The Guinea-Bissau Civil War engulfed the west-African country of Guinea-Bissau between June 7th, 1998 and May 10th, 1999. Ansumane Mane, the country’s former Chief of Staff who had been suspended by President Vieira for allegedly arming a separatist movement, led a military rebellion against the government, triggering the war. An estimated 655 people were killed during the civil war, and more than 0.35 million were displaced. The civil war ended after both warring factions ceased fire and established a government of national unity, one which was short-lived.
President Vieira and Ansumane Mane had a long history of cooperation. The two were central figures in the country’s struggle for independence from Portugal. A military coup of 1980 enabled Vieira to ascend to the presidency, with Mane supporting him. As president, Vieira appointed Mane as the Chief of Staff, a position the latter held until his suspension in 1998. In the months preceding the civil war, Guinea-Bissau was at war against a group of separatists from the country’s Casamance region. The military had been deployed in the region to contain the separatists, but soon the government realized that senior military officers were supplying the separatists with weapons. This astonishing revelation led to the suspension of Ansumane Mane in February 1998.
The Armed Conflict
Elections held in May 1998 saw Vieira retain his seat as president and among his first actions was the replacement of Mane as Chief of Staff with Humberto Gomes. Mane did not take his dismissal lightly and together with a group of armed forces, took up control of the Bissau’s international airport and military barracks in the nation’s capital on June 7th, marking the onset of the Guinea-Bissau civil war. Government forces backed by troops from Senegal and Guinea fiercely battled against the rebel forces who by late 1998 were in control of most of the country. Interventions from the international community were instrumental in commencing peace talks between the warring parties. After numerous disagreements, Vieira and Mane announced the establishment of a national unity government on February 9th, 1999. The unified government was short-lived as a military junta on May 7th deposed president Vieira and later surrendered on May 10th. Mane held a position as the Chairperson of the Junta, which effectively made him Guinea-Bissau’s head of state albeit for a brief period, lasting from May 7th until May 14th.
Aftermath Of The Civil War
Malam Sanha would later be established as the country’s head of state in an acting capacity. Presidential and parliamentary elections were conducted in November 1999 which saw the election of KumbaIala as the country’s democratically-elected president, who later oversaw the dissolution of the Mane-led military junta.

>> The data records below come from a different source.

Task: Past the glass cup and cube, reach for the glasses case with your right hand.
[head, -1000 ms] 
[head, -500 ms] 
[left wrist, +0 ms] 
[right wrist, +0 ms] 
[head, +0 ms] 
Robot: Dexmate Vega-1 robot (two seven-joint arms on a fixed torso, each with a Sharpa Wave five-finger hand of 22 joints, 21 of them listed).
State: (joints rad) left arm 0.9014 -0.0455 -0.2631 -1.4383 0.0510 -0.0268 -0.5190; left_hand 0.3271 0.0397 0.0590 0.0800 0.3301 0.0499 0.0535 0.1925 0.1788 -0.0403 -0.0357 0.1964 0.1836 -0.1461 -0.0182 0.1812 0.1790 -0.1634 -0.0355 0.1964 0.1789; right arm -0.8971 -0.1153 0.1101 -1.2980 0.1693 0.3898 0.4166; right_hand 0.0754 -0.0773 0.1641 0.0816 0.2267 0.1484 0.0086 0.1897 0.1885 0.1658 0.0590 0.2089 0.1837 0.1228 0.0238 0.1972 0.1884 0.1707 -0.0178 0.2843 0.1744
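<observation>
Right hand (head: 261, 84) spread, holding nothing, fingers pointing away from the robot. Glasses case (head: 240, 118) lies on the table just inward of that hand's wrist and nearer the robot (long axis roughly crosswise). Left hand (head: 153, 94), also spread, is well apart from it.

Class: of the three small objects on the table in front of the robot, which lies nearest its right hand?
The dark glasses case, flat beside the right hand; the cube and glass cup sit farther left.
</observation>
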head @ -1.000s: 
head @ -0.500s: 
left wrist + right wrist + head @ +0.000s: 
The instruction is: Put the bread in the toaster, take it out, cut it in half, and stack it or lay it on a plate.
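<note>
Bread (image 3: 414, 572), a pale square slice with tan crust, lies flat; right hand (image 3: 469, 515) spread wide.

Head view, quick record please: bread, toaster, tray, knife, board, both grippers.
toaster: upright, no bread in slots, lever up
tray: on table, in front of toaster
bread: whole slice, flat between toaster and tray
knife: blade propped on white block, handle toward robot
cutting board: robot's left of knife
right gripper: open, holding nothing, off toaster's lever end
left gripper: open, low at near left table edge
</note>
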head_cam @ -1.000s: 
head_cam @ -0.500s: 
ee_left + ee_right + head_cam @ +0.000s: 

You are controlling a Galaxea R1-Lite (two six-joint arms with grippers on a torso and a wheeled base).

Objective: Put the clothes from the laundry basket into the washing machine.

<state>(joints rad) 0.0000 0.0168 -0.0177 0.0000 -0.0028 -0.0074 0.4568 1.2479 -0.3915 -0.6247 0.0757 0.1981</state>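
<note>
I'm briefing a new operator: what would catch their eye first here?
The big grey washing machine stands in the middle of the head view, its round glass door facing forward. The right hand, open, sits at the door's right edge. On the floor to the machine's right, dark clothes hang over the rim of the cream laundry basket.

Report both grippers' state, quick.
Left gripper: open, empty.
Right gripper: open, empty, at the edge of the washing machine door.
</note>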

Mane still influenced the country, and would often collide with President Iala. At one time, Mane dismissed the president’s senior appointments in the armed forces, ordering the appointed chief of staff and his deputy to be held under house arrest. The action culminated in armed conflict between government forces and Mane-led rebel forces in November 23rd, 1999 that resulted in the defeat of the Mane-led forces and the fleeing of Mane to the country’s Biombo region. Government forces pursued Mane and killed him on November 30th, 2000.